**Brief:** Locate the line that contains "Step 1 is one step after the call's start". Reproduce it and all following lines up to the end of the material, exactly and with nothing added.

**Data excerpt:**
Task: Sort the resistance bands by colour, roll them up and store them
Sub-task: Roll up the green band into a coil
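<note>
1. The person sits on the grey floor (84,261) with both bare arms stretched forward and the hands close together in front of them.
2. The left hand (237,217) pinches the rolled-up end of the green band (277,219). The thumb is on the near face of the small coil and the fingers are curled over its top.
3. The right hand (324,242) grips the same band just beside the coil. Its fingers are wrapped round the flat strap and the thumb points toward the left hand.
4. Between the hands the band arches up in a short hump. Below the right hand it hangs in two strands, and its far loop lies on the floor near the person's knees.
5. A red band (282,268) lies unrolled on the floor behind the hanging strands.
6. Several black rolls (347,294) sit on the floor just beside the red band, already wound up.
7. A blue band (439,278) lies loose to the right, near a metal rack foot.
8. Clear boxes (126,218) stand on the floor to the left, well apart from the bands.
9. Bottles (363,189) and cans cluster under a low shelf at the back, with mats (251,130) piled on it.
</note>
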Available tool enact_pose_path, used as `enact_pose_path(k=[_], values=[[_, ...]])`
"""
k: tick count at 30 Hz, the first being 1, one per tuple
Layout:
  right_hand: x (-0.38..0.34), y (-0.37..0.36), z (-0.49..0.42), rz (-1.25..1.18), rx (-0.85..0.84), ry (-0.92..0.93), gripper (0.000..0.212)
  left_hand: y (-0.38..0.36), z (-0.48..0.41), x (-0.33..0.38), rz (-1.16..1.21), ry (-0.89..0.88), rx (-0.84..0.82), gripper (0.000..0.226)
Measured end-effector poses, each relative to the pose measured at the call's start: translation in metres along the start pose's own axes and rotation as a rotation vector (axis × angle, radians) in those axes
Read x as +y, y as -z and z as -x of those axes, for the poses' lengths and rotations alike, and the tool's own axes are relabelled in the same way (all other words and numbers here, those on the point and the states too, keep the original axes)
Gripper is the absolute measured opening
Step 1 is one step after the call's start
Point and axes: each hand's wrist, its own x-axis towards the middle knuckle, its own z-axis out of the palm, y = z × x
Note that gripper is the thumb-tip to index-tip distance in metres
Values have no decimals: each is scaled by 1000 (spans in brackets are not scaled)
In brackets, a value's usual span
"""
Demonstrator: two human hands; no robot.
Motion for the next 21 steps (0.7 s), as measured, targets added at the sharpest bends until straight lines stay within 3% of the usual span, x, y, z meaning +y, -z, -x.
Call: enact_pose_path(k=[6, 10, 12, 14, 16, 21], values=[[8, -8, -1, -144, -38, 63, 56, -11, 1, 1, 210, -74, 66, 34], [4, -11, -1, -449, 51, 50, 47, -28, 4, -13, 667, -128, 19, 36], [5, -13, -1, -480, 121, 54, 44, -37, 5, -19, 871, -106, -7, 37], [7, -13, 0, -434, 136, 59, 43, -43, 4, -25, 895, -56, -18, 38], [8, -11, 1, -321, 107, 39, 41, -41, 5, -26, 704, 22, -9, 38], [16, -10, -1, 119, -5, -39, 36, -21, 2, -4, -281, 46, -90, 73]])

**Result of this task:**
Step 1 is one step after the call's start
Point and axes: each hand's wrist, its own x-axis towards the middle knuckle, its own z-axis out of the palm, y = z × x
Note that gripper is the thumb-tip to index-tip distance in metres
Values have no decimals: each is scaled by 1000 (spans in brackets are not scaled)
In brackets, a value's usual span
"""
Demonstrator: two human hands; no robot.
Motion for the next 21 steps (0.7 s), as measured, targets added at the sharpest bends until straight lines stay within 3% of the usual span, x, y, z meaning +y, -z, -x.
Call: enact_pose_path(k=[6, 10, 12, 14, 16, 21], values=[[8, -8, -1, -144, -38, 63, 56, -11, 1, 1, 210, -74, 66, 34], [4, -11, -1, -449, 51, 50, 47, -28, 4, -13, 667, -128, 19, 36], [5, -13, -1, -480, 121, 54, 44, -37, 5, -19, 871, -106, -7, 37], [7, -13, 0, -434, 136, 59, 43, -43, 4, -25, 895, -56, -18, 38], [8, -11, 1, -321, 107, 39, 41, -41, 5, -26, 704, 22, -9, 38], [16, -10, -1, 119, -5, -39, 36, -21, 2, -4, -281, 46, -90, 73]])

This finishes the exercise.